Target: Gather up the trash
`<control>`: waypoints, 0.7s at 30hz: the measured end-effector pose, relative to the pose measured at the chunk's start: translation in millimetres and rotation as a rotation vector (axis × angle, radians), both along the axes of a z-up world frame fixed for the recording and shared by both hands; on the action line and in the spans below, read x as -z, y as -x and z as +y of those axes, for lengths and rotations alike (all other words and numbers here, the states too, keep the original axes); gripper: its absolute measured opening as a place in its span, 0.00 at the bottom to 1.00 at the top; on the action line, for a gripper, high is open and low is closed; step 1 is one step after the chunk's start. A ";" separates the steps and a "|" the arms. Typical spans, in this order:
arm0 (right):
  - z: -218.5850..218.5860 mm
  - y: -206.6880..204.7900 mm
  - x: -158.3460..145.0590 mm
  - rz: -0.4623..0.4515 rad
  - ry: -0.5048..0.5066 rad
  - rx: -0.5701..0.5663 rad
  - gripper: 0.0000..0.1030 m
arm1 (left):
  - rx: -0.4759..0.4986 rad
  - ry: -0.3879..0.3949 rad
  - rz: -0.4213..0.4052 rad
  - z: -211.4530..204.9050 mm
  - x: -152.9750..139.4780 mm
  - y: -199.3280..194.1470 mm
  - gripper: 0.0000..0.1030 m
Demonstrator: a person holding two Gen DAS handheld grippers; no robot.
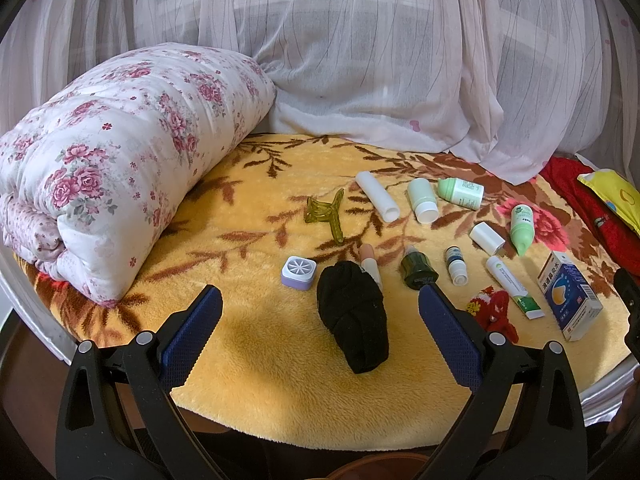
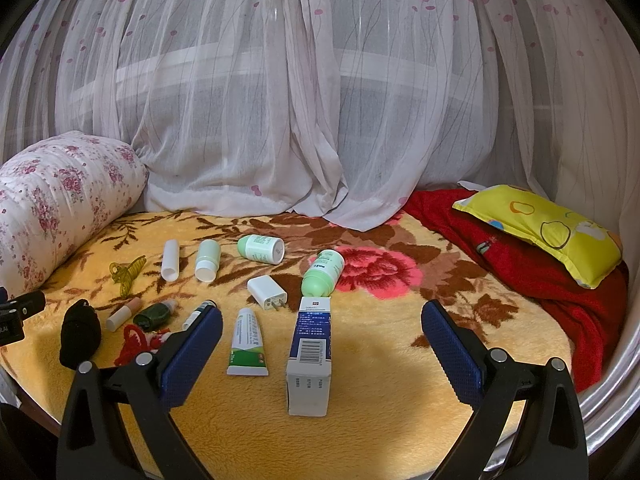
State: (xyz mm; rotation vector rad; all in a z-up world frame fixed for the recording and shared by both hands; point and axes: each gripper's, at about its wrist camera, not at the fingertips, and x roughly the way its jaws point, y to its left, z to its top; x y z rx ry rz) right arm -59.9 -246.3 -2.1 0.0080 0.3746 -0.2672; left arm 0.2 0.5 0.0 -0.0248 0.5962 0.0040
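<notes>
While both tongs hang over the near edge of the bed, neither grips anything. Left tongs [image 1: 320,320] stand wide apart, with a black sock [image 1: 354,316] lying on the blanket [image 1: 256,344] between their fingers, touching neither. Just beyond the sock lie a lilac case [image 1: 298,273], a lip balm [image 1: 370,262] and a dark green bottle [image 1: 417,270]; farther off sits a green clip [image 1: 328,214]. Beside the right finger of these tongs lies a red knit [image 1: 492,312], then a tube [image 1: 514,286] and a box [image 1: 570,294]. A floral quilt [image 1: 120,160] is rolled up far to their left.

Right tongs [image 2: 322,356] are likewise wide apart. The box [image 2: 312,354] lies lengthwise between their fingers, nearer the left one, with the tube [image 2: 248,340] beside it. Ahead of them lie a charger [image 2: 267,292] and a pale green bottle [image 2: 323,273]. Far right, a yellow pillow [image 2: 540,232] rests on a red cloth [image 2: 540,280].
</notes>
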 end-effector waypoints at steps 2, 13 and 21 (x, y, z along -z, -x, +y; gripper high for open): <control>0.1 0.1 -0.1 0.000 0.000 0.000 0.95 | 0.000 -0.001 0.000 -0.1 0.0 0.0 0.93; 0.8 1.0 -0.5 0.001 0.000 0.000 0.95 | 0.000 0.000 0.000 0.2 0.0 0.0 0.93; 1.6 1.3 -0.3 0.004 0.001 -0.003 0.95 | 0.000 0.000 0.000 0.1 0.0 0.0 0.93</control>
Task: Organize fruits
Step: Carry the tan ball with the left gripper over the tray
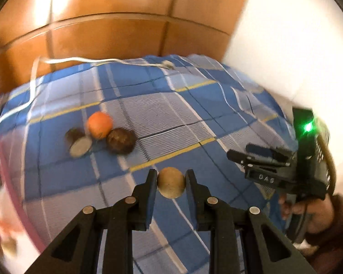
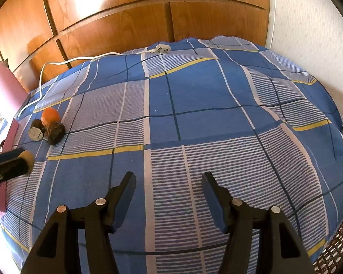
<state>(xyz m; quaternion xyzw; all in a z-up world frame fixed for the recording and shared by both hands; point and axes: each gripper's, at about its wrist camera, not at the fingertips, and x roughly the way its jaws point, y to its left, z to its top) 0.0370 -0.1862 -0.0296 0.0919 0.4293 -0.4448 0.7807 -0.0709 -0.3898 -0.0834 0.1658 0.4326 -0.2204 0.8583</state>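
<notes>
Round tan fruit [image 1: 171,182] in left tool [image 1: 171,183]

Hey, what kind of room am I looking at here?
Most likely a bedroom: a blue plaid bedsheet covers a soft, wrinkled surface like a bed, with wooden wardrobe doors right behind it and a white power cord trailing across the far edge.

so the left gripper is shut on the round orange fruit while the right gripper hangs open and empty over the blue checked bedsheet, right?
Not quite. The left gripper is shut on a round tan-brown fruit, as the left wrist view shows. The round orange fruit lies on the blue checked bedsheet beside two dark brown fruits. The right gripper does hang open and empty over the sheet.
</notes>
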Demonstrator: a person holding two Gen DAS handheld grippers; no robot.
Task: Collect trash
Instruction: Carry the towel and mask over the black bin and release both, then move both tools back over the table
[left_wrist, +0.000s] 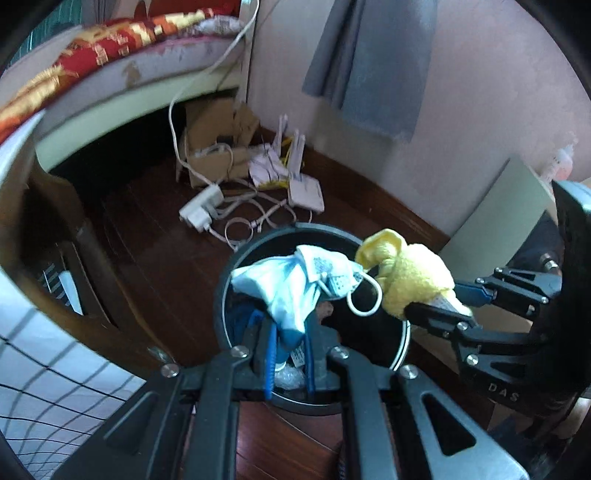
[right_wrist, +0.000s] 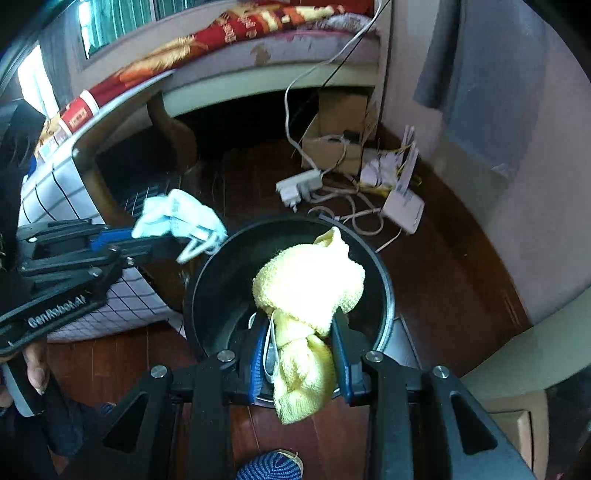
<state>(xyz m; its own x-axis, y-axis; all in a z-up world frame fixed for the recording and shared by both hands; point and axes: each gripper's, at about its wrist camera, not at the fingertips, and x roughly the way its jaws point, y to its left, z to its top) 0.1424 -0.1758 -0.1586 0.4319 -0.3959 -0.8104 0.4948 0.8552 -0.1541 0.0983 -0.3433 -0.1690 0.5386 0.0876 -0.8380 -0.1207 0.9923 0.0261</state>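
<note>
A round black trash bin (left_wrist: 400, 339) (right_wrist: 207, 280) stands on the dark wood floor. My left gripper (left_wrist: 290, 347) is shut on a crumpled light-blue face mask (left_wrist: 295, 280), held over the bin's mouth; its white ear loop hangs free. From the right wrist view the left gripper (right_wrist: 159, 242) and the mask (right_wrist: 177, 218) sit just left of the bin's rim. My right gripper (right_wrist: 301, 343) is shut on a bunched yellow cloth (right_wrist: 310, 288) above the bin's opening. The left wrist view shows the right gripper (left_wrist: 439, 302) with the cloth (left_wrist: 410, 273) over the bin's right rim.
Behind the bin lie a white power strip (left_wrist: 201, 208), tangled cables, a white router (left_wrist: 304, 192) and an open cardboard box (left_wrist: 218, 147) against the pink wall. A bed with a red patterned blanket (left_wrist: 110, 48) is at the back left. A grid-patterned surface (right_wrist: 122, 295) borders the bin's left side.
</note>
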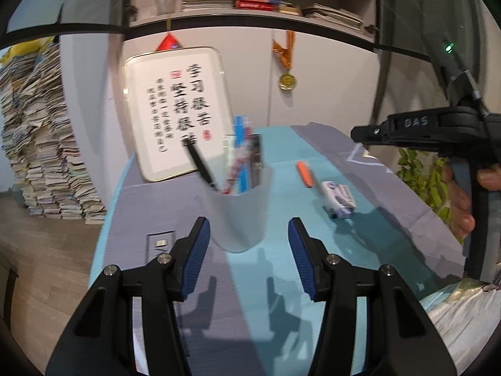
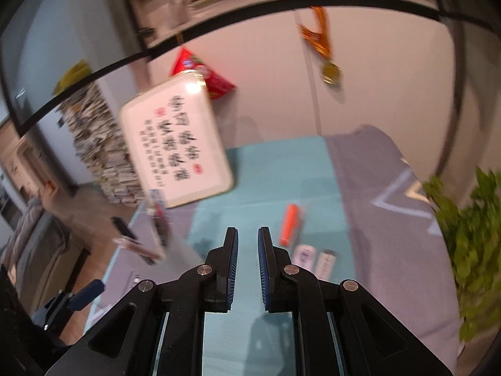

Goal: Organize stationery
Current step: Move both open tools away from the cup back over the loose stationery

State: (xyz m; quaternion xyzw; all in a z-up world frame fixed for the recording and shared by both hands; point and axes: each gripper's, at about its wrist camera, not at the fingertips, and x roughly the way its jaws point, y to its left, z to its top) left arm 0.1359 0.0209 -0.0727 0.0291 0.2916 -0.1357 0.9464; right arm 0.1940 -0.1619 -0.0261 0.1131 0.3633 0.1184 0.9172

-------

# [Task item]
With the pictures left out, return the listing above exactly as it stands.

# [Answer to the exercise]
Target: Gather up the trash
`<control>`: waypoints, 0.7s at 30hz: the measured end-effector pose, relative to the pose measured at the chunk's start: translation in millimetres and rotation as a rotation vector (axis × angle, radians), both along the axes of a z-up world frame fixed for the recording and shared by both hands; on the action line and in the spans below, read x as -z, y as -x and z as +y of those axes, for lengths and rotations alike (all other words and numbers here, the states too, keep the original axes); gripper: its absolute measured opening as a place in its span, 0.00 at the bottom to 1.00 at the top; on the action line, for a gripper, high is open and low is closed; step 1 is one step after the chunk's start. A ";" separates the steps and a "|" the arms. Typical spans, in this order:
arm0 (right):
  - z: -218.5850..218.5860 mm
  - y: -206.6880..204.7900 mm
  - x: -158.3460..145.0590 mm
  - rz: -0.4623..0.4515 rad
  - ry: -0.5048..0.5066 rad
  - rx: -0.5701..0.5663 rad
  - gripper: 0.0000..0.1030 m
arm1 (left):
  - rx: -0.4759..0.4986 rad
  - ry: -0.3879..0.3949 rad
  - rz: -0.4213..0.4052 rad
  - z: -211.4530..204.9050 mm
  - x: -152.9750..139.4780 mm
  - y: -199.3280..194.1470 mm
  - gripper: 0.0000..0.1030 m
Demonstrator: a person holding two Gen DAS handheld grippers; no robot.
State: (xyz mm; rotation vector rad; all in a z-up world frame fixed for the recording and shared by both hands; point and axes: each gripper's, at about its wrist camera, not at the fingertips, and x roughly the way its jaws point, y to its left, z to its top; x y z rx ry rz) right arm -59.9 -246.3 -2.1 0.0080 0.3746 -0.2672; left arm 0.2 0.5 0.0 -0.0248 0.5962 0.0040
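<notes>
While both tongs hang over the near edge of the bed, neither grips anything. Left tongs [image 1: 320,320] stand wide apart, with a black sock [image 1: 354,316] lying on the blanket [image 1: 256,344] between their fingers, touching neither. Just beyond the sock lie a lilac case [image 1: 298,273], a lip balm [image 1: 370,262] and a dark green bottle [image 1: 417,270]; farther off sits a green clip [image 1: 328,214]. Beside the right finger of these tongs lies a red knit [image 1: 492,312], then a tube [image 1: 514,286] and a box [image 1: 570,294]. A floral quilt [image 1: 120,160] is rolled up far to their left.

Right tongs [image 2: 322,356] are likewise wide apart. The box [image 2: 312,354] lies lengthwise between their fingers, nearer the left one, with the tube [image 2: 248,340] beside it. Ahead of them lie a charger [image 2: 267,292] and a pale green bottle [image 2: 323,273]. Far right, a yellow pillow [image 2: 540,232] rests on a red cloth [image 2: 540,280].
</notes>
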 end-effector waypoints at steps 2, 13 and 21 (x, y, z along -z, -x, +y; gripper high for open): <control>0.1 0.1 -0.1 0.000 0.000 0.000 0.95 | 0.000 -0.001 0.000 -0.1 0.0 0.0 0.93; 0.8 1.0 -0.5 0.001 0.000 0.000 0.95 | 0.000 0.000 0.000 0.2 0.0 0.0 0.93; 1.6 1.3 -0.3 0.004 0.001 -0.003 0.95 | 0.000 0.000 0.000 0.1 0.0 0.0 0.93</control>
Task: Organize fruits
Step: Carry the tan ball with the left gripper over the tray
<state>(xyz m; quaternion xyzw; all in a z-up world frame fixed for the recording and shared by both hands; point and axes: each gripper's, at about its wrist camera, not at the fingertips, and x roughly the way its jaws point, y to its left, z to its top) 0.0370 -0.1862 -0.0296 0.0919 0.4293 -0.4448 0.7807 -0.0709 -0.3898 -0.0834 0.1658 0.4326 -0.2204 0.8583</state>
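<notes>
Round tan fruit [image 1: 171,182] in left tool [image 1: 171,183]

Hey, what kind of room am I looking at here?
Most likely a bedroom: a blue plaid bedsheet covers a soft, wrinkled surface like a bed, with wooden wardrobe doors right behind it and a white power cord trailing across the far edge.

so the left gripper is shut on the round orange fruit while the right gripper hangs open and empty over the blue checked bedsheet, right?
Not quite. The left gripper is shut on a round tan-brown fruit, as the left wrist view shows. The round orange fruit lies on the blue checked bedsheet beside two dark brown fruits. The right gripper does hang open and empty over the sheet.
</notes>
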Demonstrator: a person holding two Gen DAS handheld grippers; no robot.
Task: Collect trash
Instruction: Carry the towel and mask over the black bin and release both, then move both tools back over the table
[left_wrist, +0.000s] 
[right_wrist, +0.000s] 
<state>(xyz m; its own x-axis, y-axis; all in a z-up world frame fixed for the recording and shared by both hands; point and axes: each gripper's, at about its wrist camera, not at the fingertips, and x roughly the way its jaws point, y to its left, z to its top) 0.1424 -0.1758 -0.1586 0.4319 -0.3959 -0.8104 0.4948 0.8552 -0.1541 0.0983 -0.3433 -0.1690 0.5386 0.0876 -0.8380 -0.1207 0.9923 0.0261</state>
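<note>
A round black trash bin (left_wrist: 400, 339) (right_wrist: 207, 280) stands on the dark wood floor. My left gripper (left_wrist: 290, 347) is shut on a crumpled light-blue face mask (left_wrist: 295, 280), held over the bin's mouth; its white ear loop hangs free. From the right wrist view the left gripper (right_wrist: 159, 242) and the mask (right_wrist: 177, 218) sit just left of the bin's rim. My right gripper (right_wrist: 301, 343) is shut on a bunched yellow cloth (right_wrist: 310, 288) above the bin's opening. The left wrist view shows the right gripper (left_wrist: 439, 302) with the cloth (left_wrist: 410, 273) over the bin's right rim.
Behind the bin lie a white power strip (left_wrist: 201, 208), tangled cables, a white router (left_wrist: 304, 192) and an open cardboard box (left_wrist: 218, 147) against the pink wall. A bed with a red patterned blanket (left_wrist: 110, 48) is at the back left. A grid-patterned surface (right_wrist: 122, 295) borders the bin's left side.
</note>
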
Goal: Organize stationery
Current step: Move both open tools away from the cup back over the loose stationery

State: (xyz m; quaternion xyzw; all in a z-up world frame fixed for the recording and shared by both hands; point and axes: each gripper's, at about its wrist camera, not at the fingertips, and x roughly the way its jaws point, y to its left, z to its top) left arm 0.1359 0.0209 -0.0727 0.0291 0.2916 -0.1357 0.9464; right arm 0.1940 -0.1619 -0.0261 0.1131 0.3633 0.1184 0.9172

This output requires no further additions.